Afghan militias begin to pullout

Militia fighters began withdrawing from frontlines after days of heavy fighting near Afghanistan's main northern city on Friday after rival warlords agreed to a ceasefire.

    Is Afghanistan's fledgling national army tough enough to quell factional fighting?

    The warring factions said that the battle, which started on Wednesday, had claimed up to 80 casualties.

    The fighters had moved up to 20km from their earlier positions by Friday, a correspondent with French news agency AFP said.

    While the redeployment saw sporadic small arms fighting in some villages, the militia movements have been tense but largely peaceful with no deaths or injuries reported during the day.

    An uneasy calm settled over Mazar-i-Sharif, 310km (192 miles) north of Kabul, the morning after Interior Minister Ali Ahmad Jalali and British ambassador Ron Nash struck a deal between warring strongmen Atta Muhammad and Abd al-Rashid Dostam.

    Lip service to Kabul

    Muhammad's mostly Tajik Jamiat faction and Dostam's mainly Uzbek Junbish faction both profess loyalty to President Hamid Karzai, but are rivals for control of the north.

    The latest clashes, among the worst in six months, erupted Wednesday on the main road west of Mazar-i-Sharif towards Shibergan, Dostam's stronghold 120km (75 miles) away.

    Both sides used tanks and mortars in "very intense" fighting, a United Nations spokesman said, and by Thursday the clashes had moved to within 20km (12.4 miles) of the city.

    Muhammad's side reported 70 dead and injured fighters among its forces, while Dostam's side reported three dead and six wounded. The casualty tolls could not be independently confirmed.

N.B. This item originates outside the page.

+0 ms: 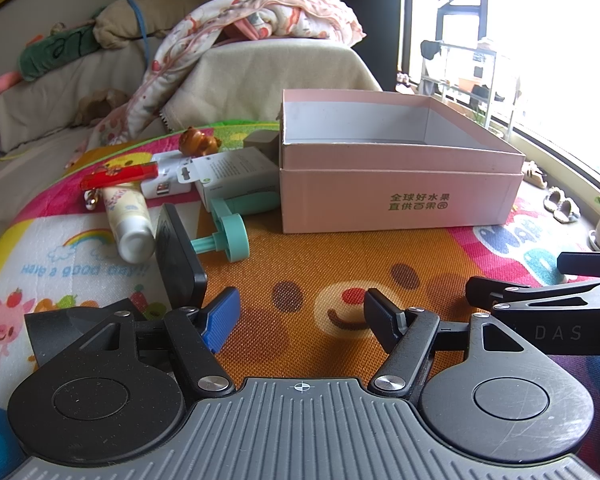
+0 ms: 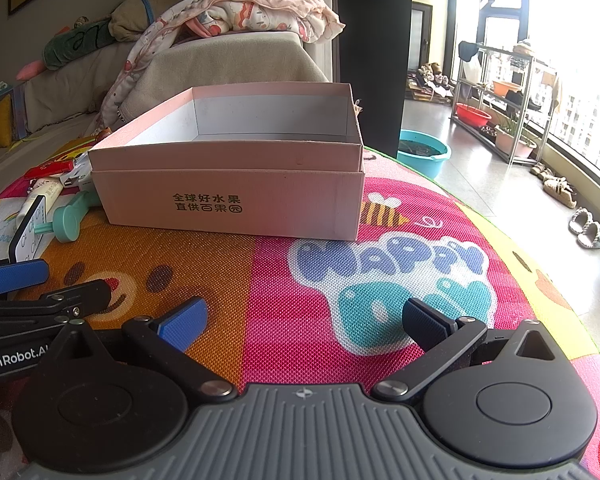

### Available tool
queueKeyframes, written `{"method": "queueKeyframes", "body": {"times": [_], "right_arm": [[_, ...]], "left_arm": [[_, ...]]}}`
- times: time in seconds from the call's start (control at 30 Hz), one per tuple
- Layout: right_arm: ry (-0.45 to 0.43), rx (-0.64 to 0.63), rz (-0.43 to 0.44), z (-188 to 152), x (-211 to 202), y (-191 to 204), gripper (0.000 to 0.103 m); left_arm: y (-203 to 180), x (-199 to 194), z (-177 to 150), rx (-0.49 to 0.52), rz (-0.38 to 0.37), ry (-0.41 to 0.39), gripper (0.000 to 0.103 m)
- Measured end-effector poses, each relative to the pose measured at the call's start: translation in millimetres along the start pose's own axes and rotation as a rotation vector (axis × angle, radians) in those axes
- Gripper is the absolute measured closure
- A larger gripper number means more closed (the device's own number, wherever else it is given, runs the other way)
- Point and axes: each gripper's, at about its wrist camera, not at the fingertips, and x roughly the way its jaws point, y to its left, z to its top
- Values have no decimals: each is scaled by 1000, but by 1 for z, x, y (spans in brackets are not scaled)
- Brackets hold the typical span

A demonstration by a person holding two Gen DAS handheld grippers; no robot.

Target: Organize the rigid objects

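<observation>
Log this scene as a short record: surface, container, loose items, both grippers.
surface: colourful cartoon-print foam play mat
container: open pink cardboard box with green printed characters, nothing visible inside
loose items: left of the box, teal plastic handled tool, white squeeze tube, red flat packet, brown toy bear figure, white carton
left gripper: jaws open, holding nothing
right gripper: jaws open, holding nothing

Pink box (image 2: 228,184) front — "全球好水果 直供百果园", play mat (image 2: 388,264) — "HAPPY", also "Have a good day!!", left tongs (image 2: 4,360) body — "GenRobot.AI", right tongs (image 1: 556,332) body — "DAS"
</observation>
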Motion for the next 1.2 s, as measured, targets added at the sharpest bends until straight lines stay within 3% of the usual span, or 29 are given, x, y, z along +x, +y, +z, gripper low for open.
{"method": "queueKeyframes", "body": {"times": [1.0, 1.2], "right_arm": [[1, 0, 0, 0, 0, 0, 0], [2, 7, 8, 0, -1, -2, 0]], "left_arm": [[0, 0, 0, 6, 5, 0, 29], [2, -4, 1, -9, -26, -6, 30]]}}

    Hundreds of fighters were preparing to pull back from the frontlines early on Friday, witnesses told AFP.

    UN and British to broker peace

    Commanders of both sides were preparing to meet in the city's United Nations offices.

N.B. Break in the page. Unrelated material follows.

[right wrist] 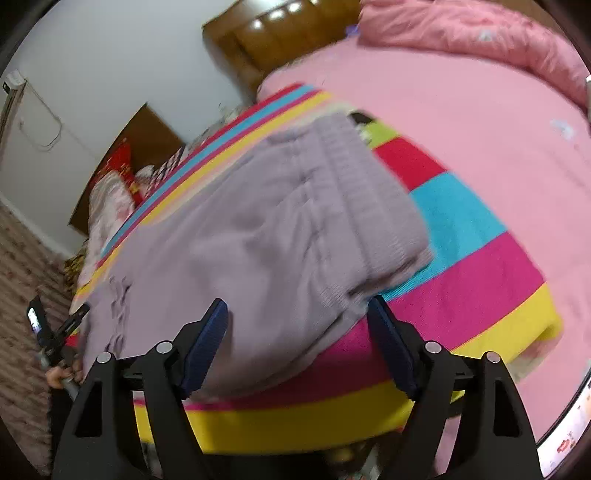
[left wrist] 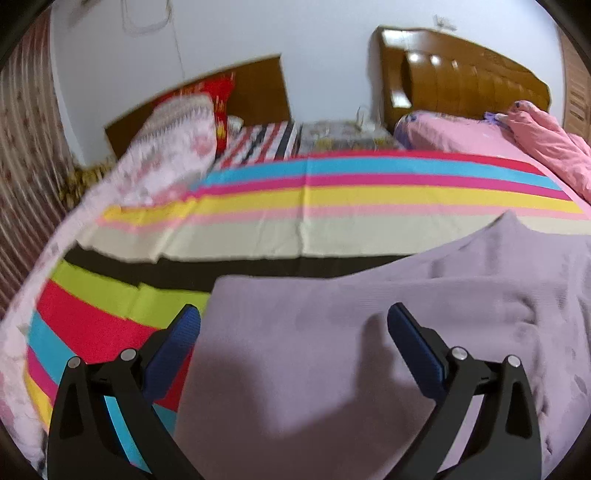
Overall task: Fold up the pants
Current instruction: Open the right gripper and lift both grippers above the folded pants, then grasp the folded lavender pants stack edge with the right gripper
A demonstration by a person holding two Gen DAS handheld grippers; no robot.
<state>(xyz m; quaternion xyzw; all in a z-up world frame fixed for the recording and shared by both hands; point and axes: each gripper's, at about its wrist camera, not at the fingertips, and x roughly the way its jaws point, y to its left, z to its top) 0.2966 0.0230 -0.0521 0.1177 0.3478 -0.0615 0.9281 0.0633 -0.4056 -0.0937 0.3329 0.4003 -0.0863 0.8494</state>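
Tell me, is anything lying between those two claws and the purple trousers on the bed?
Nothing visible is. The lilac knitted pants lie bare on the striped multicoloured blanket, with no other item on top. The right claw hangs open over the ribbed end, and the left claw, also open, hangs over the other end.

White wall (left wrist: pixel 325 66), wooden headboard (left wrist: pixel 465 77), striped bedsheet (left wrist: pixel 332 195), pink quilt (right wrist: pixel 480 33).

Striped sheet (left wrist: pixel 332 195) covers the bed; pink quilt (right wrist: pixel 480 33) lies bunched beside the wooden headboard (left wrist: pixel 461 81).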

    The Karzai government is aiming to disarm 100,000 militiamen in an effort to curb clashes and dilute the power of warlords who hold sway over the provinces and pay only nominal allegiance to Kabul.

    Under a ceasefire hammered out by Jalali and the British envoy late on Thursday, each side was given 24 hours to pull their troops back.

    "In one day all soldiers must withdraw from the frontlines and maintain a distance of 40-50km (25-31 miles) between them," Jalali told reporters.

    The minister also announced plans to dispatch 300 police from the capital Kabul to secure Mazar-i-Sharif, where local police have been accused of taking sides.

    The ceasefire deal also foreshadows the establishment of a commission to probe the cause of the conflict and oversee the retreat by warring forces.

    The commission will be made up of officials from both factions, the UN and the British-run civil-military team helping with rebuilding and security in Mazar-i-Sharif.

    Muhammad and Dostam, a former communist general who is now deputy defence minister, have been vying for control of northern Afghanistan along with a third ethnic militia, the Hazaras' Hezb-i Wahdat.

    Dozens of people have been killed this year in factional clashes in the north.

    Afghan army prepares

    Militiamen such as those loyal to Dostam and Muhammad are the targets of an ambitious disarmament drive due to start later this month.

    The Karzai government is aiming to disarm 100,000 militiamen in an effort to curb clashes and dilute the power of warlords who hold sway over the provinces and pay only nominal allegiance to Kabul.

    Analysts however have warned the nascent army and police force are still too weak to either enforce the disarmament drive or take charge of national security.